The California Department of Public Health formally recommended Wednesday that state residents resume wearing a face covering indoors, regardless of their vaccination status.
The recommendation comes one day after the federal Centers for Disease Control and Prevention issued similar guidance for people who live in areas with high COVID-19 case and transmission rates.
According to CDPH officials, more than 90 percent of the state’s population lives in areas with “substantial or high” transmission of the virus, driven primarily by the ultra-contagious delta variant and a wave of new cases that are almost exclusively among the unvaccinated.
“The delta variant has caused a sharp increase in hospitalizations and case rates across the state,” CDPH Director and state Public Health Officer Dr.
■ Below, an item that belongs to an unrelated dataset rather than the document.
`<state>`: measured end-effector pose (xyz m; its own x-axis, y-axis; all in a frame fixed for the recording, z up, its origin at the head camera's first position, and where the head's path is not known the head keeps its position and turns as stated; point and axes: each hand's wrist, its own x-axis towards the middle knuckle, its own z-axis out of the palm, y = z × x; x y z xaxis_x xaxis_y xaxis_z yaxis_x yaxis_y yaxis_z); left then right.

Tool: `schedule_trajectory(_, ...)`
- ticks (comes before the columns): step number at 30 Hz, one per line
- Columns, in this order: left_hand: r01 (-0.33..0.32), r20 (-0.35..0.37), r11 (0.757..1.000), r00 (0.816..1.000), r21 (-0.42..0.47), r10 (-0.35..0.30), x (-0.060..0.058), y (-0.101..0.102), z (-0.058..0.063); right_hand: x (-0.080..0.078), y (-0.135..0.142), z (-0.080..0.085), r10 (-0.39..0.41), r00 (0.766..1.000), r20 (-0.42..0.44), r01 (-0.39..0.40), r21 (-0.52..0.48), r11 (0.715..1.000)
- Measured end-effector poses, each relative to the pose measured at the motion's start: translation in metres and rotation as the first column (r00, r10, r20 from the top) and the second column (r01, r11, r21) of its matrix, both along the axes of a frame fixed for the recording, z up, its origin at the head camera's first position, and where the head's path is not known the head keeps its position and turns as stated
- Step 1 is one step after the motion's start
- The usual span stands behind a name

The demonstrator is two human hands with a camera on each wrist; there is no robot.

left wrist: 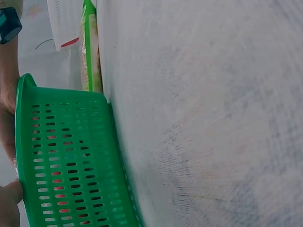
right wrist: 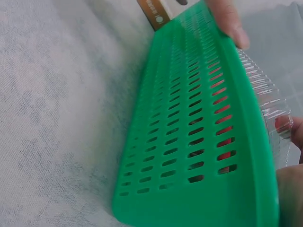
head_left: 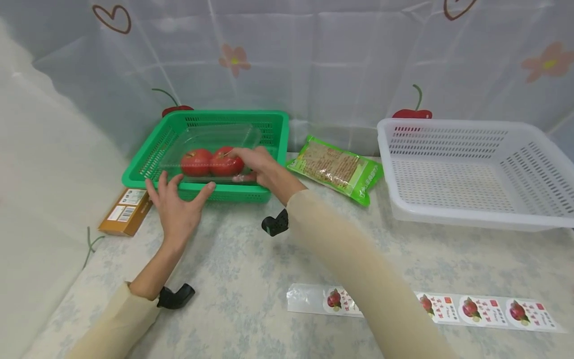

Tomas Aragon. “We are recommending masking in indoor public places to slow the spread while we continue efforts to get more Californians vaccinated.”
Public health officials in 10 of the 11 counties in the greater Bay Area, the exception being Solano County, issued similar guidance over the last two weeks, urging residents to wear face coverings inside public places like grocery and retail stores, theaters and family entertainment centers, especially those which are not requiring vaccination for entry.
Some jurisdictions like San Mateo County have taken the step of requiring masks indoors at county facilities like offices and clinics.
The state has also announced that students will be required to wear masks in class regardless of their vaccination status when the fall term begins.
In Santa Clara, Contra Costa and San Francisco counties, public health officials have urged employers to go one step further and mandate that their employees get vaccinated or be subject to frequent COVID-19 testing, arguing that people are now faced with the choice of getting vaccinated or contracting the coronavirus.
Gov. Gavin Newsom also announced this week that state employees and health care workers will be required to get vaccinated if they haven’t already or get tested at least once a week.
State and local officials have so far shied away from committing to a full vaccination mandate, instead opting to work with community-based organizations to persuade eligible residents to get vaccinated and frequently reiterating the vaccines’ safety and efficacy at preventing severe illness and death.
“We’re mindful that there are a lot of people that are still anxious, a lot of people that still need to work with doctors and private settings to work through those anxieties,” Newsom said Tuesday.
Newsom has frequently argued that potential mask and vaccination mandates will be unnecessary provided that enough residents get vaccinated to quell new outbreaks of the virus.